Going to Circular Quay for the food — unless you’re on a promise of an afternoon scarfing oysters and Ruinart at the Sydney Cove Oyster Bar — is a bit like going to Times Square for New Year’s Eve. Too many tourists, not enough point. But never fear: even as you read these words, this once-gaping hole in the harbour city’s food scene is being filled through the opening of a multistage, $60 million “dining and lifestyle precinct” whose developer promises (stop me if you’ve heard this before) will satisfy a range of tastebuds on any budget, yada yada yada.
Naturally, there’ll be an outlet of a local Thai mini-chain that already has a handful of outlets around town. Salt Meats Cheese, which started out as a gourmet deli and lately has expanded into the pizza game, will have another wood-fired oven churning out neapolitans faster than you can say: “Do we really need to eat this with a knife and fork?” And of course Neil Perry is plopping another one of his Burger Project outlets into the mix.
So what does all this have to do with the price of snapper at the fish markets? Nothing, except that it’s further evidence of the push to make what is known (shudder) as “fast casual” the new normal, not just in Sydney but in capital cities across Australia, where restaurant “groups” know that the best way to turn a buck is not necessarily through high quality and innovation but volume and consistency.
Feeding off the insatiable desire for unit blocks perched on retail podiums and pushed hard by PRs, you have a recipe for cities with all the charm and dining diversity of an airport concourse — and without the consolations of duty-free shopping or travelators. Thus no one will ever have to be too far away from a $25 bowl of lamb ragu or souvlaki or Swiss schnitzel that’s exactly like the one they can get at the exact same outlet across town. For all the pretence about theme and concept, this stuff is just McDonald’s for the upper-middle-middles who’d never be caught dead at Macca’s except maybe on a renovation Sunday when there was too long a line at the hardware barn’s sausage sizzle. Everyone knows what they’re getting, they don’t need to think too hard, it’s “affordable” and, of course, “accessible”.
And while there is a libertarian case that says, well, this is what the people want, so why begrudge restaurant groups from providing it to them, it is also true that in food — as in so much else — bad money chases out good.
This is particularly the case in a place like Sydney, where the deck is already stacked against independent chefs and owners; ridiculous rents, regulations and complying with and paying complex and costly penalty rates tilt the balance in favour of those juggernauts that can handle the compliance and regulation and negotiation required by landlords and governments alike.

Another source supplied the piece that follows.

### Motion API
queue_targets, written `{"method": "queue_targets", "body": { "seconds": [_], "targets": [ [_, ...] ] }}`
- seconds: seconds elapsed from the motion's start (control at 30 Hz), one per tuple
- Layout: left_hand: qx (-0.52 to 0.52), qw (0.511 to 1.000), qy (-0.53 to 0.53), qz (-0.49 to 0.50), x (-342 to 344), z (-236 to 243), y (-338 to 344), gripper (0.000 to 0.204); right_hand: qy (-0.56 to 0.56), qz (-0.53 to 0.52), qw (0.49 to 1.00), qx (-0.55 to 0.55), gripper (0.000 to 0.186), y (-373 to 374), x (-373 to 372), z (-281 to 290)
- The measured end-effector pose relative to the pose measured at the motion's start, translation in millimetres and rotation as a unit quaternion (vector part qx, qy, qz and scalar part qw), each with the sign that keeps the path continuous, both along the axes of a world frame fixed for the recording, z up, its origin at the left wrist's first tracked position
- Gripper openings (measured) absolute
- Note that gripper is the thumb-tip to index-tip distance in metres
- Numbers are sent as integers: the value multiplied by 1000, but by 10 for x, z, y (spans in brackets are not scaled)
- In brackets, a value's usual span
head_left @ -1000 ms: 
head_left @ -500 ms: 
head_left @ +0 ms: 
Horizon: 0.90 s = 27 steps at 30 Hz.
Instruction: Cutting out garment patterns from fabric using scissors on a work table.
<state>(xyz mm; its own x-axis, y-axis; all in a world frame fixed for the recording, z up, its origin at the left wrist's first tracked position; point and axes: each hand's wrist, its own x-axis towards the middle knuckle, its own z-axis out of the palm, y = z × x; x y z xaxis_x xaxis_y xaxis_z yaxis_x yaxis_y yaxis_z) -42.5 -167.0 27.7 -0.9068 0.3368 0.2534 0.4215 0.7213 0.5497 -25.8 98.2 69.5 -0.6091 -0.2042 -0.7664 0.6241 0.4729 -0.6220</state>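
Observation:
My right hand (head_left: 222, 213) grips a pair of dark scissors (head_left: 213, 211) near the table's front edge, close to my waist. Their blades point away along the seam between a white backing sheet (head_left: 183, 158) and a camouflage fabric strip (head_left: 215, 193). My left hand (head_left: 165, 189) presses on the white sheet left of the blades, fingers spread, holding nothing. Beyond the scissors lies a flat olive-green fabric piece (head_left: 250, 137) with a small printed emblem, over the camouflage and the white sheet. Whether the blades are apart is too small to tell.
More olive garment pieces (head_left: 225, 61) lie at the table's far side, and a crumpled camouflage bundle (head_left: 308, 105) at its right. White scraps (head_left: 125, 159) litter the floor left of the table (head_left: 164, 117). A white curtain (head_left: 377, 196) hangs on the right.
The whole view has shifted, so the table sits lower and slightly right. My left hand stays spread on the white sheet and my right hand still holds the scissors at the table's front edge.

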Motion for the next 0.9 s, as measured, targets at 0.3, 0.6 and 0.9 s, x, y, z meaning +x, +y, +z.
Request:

Master Restaurant in Surry Hills recently shut its doors, blaming the City of Sydney for not approving a change to its conditions to allow diners to stay past the absurdly early bedtime of 10pm. And who can forget the brouhaha earlier this year when the cops questioned wine bar 10 William Street over its wine list, barbaresco by the glass being the ruin of society?
But if the unlevel playing field is driving supply one way, there’s no reason the demand side cannot send some countersignals to even things up. Hell, elevate it to a social media campaign and give it its own hashtag (#i’lldinewithyou, perhaps?). More effectively, we could all let our dollars do the walking and patronise, if even initially just for a month, the independent and the small making a go of it. To horrify the spirit of Karl Marx by paraphrasing him in this bourgeois campaign, perhaps the slogan can be Diners of Australia, unite! You have nothing to lose but your (restaurant) chains!